## [What needs to be done]
In the data beneath this task, how many lines contain "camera"? Answer with the number only.

Data excerpts
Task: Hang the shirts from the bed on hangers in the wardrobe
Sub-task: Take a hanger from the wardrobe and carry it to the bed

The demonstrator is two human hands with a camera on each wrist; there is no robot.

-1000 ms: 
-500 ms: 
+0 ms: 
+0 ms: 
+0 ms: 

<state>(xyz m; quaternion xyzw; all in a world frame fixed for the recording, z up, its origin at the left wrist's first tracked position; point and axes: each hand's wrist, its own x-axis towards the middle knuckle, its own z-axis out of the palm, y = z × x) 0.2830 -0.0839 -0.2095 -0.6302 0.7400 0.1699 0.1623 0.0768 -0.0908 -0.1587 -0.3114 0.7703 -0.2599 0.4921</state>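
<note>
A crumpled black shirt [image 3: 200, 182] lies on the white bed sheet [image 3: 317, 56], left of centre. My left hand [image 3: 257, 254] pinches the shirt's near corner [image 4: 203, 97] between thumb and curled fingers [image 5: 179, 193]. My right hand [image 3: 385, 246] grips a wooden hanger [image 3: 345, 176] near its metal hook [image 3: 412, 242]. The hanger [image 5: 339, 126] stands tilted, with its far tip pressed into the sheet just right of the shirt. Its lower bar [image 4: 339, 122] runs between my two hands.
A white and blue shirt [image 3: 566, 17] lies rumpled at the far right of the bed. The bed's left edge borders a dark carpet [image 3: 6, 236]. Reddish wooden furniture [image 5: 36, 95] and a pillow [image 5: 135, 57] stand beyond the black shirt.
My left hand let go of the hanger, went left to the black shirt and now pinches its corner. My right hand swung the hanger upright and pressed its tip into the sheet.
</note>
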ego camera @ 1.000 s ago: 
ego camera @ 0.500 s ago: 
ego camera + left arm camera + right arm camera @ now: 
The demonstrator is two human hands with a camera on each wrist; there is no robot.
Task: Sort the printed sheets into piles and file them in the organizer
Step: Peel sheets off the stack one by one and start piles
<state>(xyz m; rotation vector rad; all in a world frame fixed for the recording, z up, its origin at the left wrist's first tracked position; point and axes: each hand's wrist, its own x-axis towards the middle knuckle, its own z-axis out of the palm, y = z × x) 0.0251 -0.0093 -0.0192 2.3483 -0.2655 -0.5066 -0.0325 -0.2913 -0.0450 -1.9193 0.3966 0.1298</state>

## [Written answer]
5